Exercise description:
For the word "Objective", count the lines of the data that include it and give only the total.

Available data:
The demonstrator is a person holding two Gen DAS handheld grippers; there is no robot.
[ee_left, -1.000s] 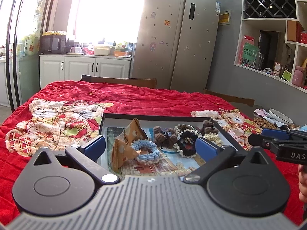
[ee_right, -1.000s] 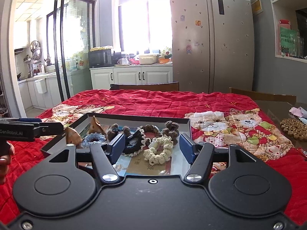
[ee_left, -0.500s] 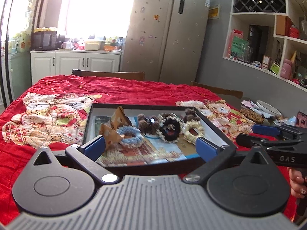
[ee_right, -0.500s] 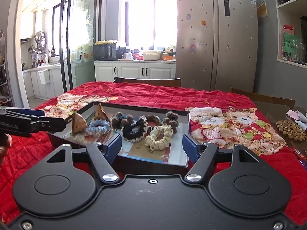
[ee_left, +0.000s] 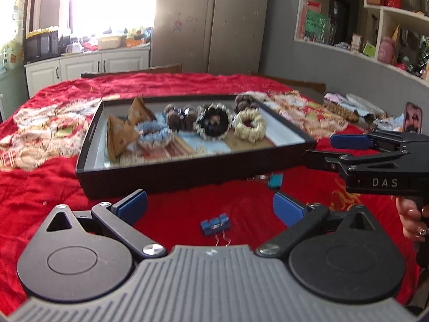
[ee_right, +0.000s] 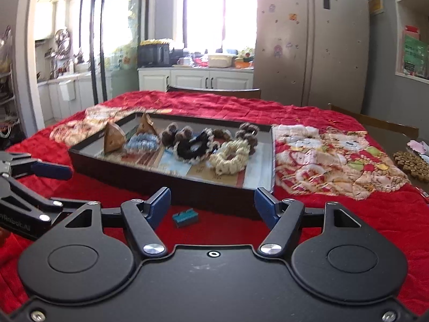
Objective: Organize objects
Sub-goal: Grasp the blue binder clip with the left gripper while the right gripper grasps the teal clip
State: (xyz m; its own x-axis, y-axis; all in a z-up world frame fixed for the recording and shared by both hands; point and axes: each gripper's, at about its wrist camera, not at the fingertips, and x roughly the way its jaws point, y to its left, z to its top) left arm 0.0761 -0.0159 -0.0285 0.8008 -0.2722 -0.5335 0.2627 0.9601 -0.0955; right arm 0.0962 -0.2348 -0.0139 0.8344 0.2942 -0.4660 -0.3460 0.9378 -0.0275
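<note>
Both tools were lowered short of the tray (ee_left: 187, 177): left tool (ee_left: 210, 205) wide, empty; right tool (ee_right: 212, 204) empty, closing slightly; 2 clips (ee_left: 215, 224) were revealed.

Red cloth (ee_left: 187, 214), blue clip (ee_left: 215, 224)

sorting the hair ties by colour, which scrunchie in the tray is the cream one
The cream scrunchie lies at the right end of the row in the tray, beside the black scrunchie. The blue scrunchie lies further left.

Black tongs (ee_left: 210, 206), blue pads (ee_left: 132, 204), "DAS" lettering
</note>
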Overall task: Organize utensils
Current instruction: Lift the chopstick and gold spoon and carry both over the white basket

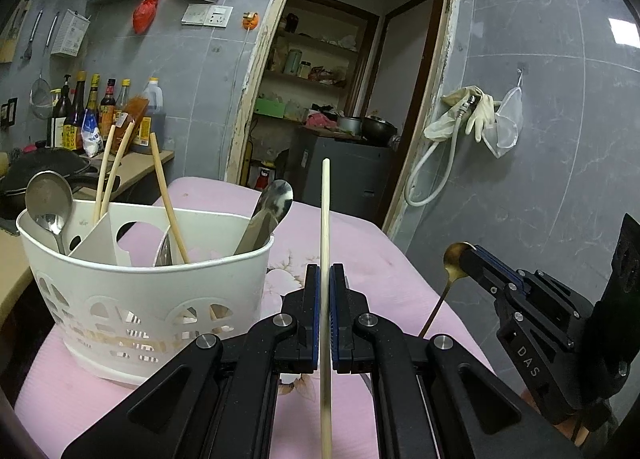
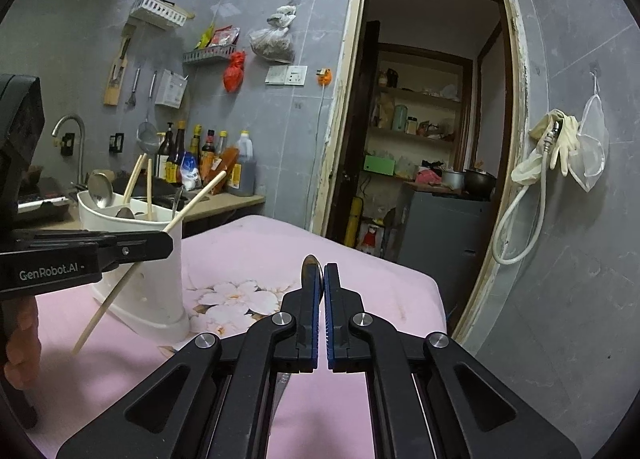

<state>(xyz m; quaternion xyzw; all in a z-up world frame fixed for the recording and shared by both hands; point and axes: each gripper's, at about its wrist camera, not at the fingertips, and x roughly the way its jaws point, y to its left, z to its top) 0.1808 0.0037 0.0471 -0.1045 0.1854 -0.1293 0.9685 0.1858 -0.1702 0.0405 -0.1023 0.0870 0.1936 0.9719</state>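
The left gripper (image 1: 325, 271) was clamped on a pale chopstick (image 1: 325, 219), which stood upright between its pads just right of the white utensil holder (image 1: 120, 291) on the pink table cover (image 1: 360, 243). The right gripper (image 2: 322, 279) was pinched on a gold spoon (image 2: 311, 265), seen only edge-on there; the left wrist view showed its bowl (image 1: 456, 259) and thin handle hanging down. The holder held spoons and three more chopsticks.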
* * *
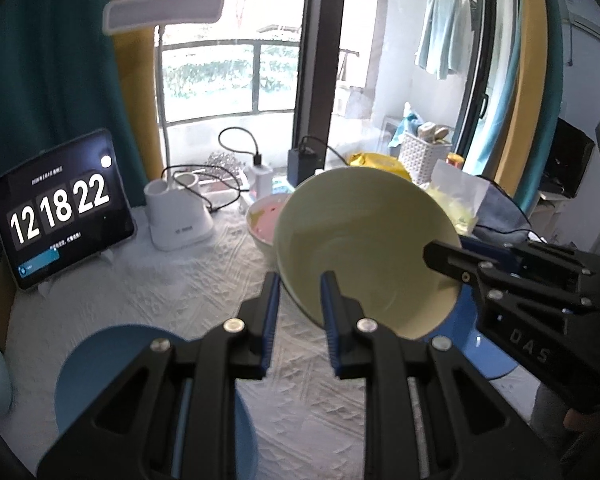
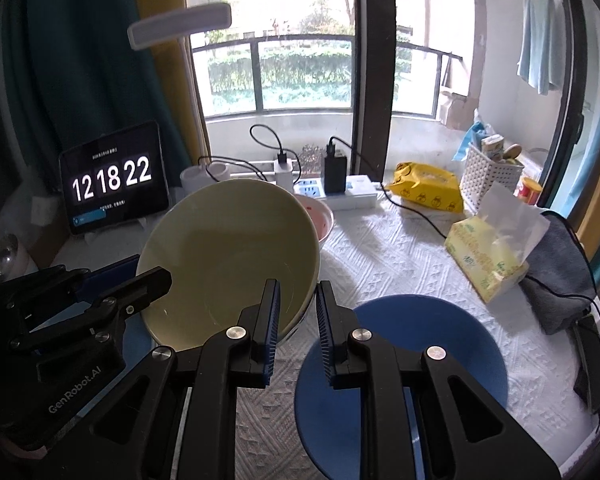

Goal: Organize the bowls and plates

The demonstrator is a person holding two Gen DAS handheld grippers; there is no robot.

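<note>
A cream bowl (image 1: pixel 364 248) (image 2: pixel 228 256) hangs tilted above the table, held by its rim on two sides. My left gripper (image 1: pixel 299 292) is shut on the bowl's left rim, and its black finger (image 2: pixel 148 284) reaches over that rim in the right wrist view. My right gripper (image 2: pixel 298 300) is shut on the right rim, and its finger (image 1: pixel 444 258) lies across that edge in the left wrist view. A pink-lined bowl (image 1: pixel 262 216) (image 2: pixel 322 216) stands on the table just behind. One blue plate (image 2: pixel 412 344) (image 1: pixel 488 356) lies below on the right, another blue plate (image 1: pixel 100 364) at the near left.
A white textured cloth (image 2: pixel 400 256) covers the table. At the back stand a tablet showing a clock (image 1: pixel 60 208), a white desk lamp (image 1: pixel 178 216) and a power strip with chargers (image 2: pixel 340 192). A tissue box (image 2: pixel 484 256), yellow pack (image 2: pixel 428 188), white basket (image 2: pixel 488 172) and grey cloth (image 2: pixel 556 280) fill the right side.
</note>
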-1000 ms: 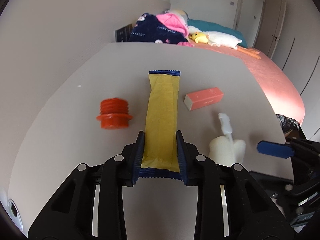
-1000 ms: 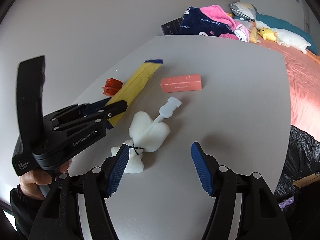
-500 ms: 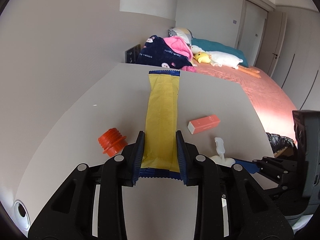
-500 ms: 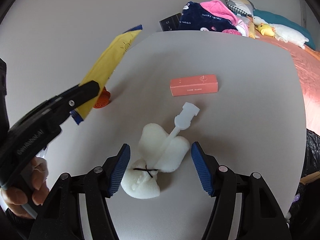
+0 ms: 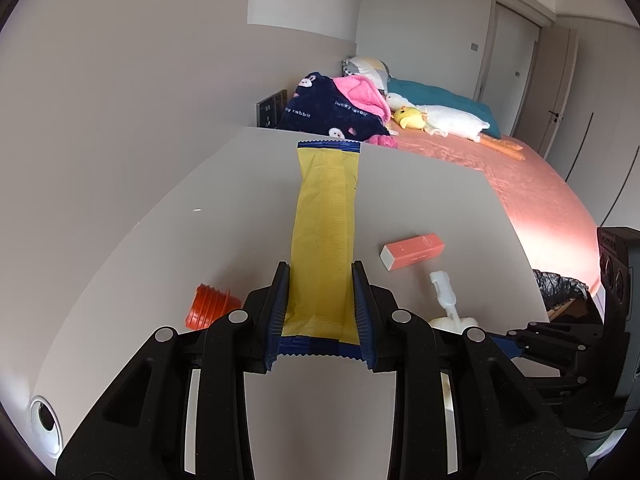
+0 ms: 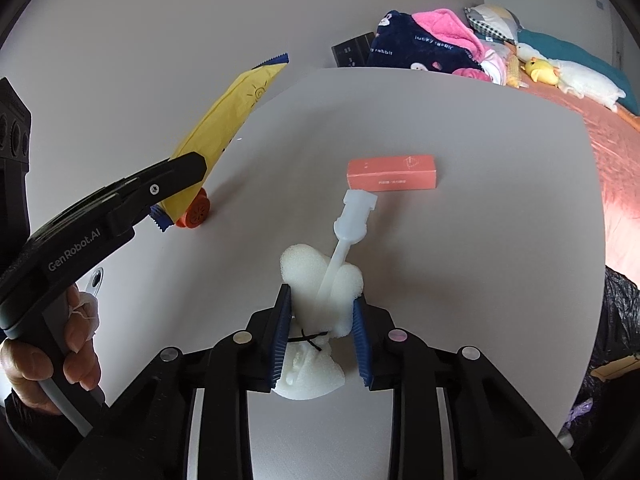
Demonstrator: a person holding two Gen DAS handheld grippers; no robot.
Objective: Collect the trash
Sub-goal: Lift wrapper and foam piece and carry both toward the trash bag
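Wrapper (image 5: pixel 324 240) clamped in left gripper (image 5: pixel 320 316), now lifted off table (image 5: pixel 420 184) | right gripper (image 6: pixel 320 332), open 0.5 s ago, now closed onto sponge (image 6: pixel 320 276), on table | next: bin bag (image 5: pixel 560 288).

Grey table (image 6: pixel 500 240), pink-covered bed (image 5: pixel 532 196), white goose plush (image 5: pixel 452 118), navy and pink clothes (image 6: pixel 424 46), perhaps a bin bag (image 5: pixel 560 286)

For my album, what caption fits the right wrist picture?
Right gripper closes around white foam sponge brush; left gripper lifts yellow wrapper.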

Finished exercise:
2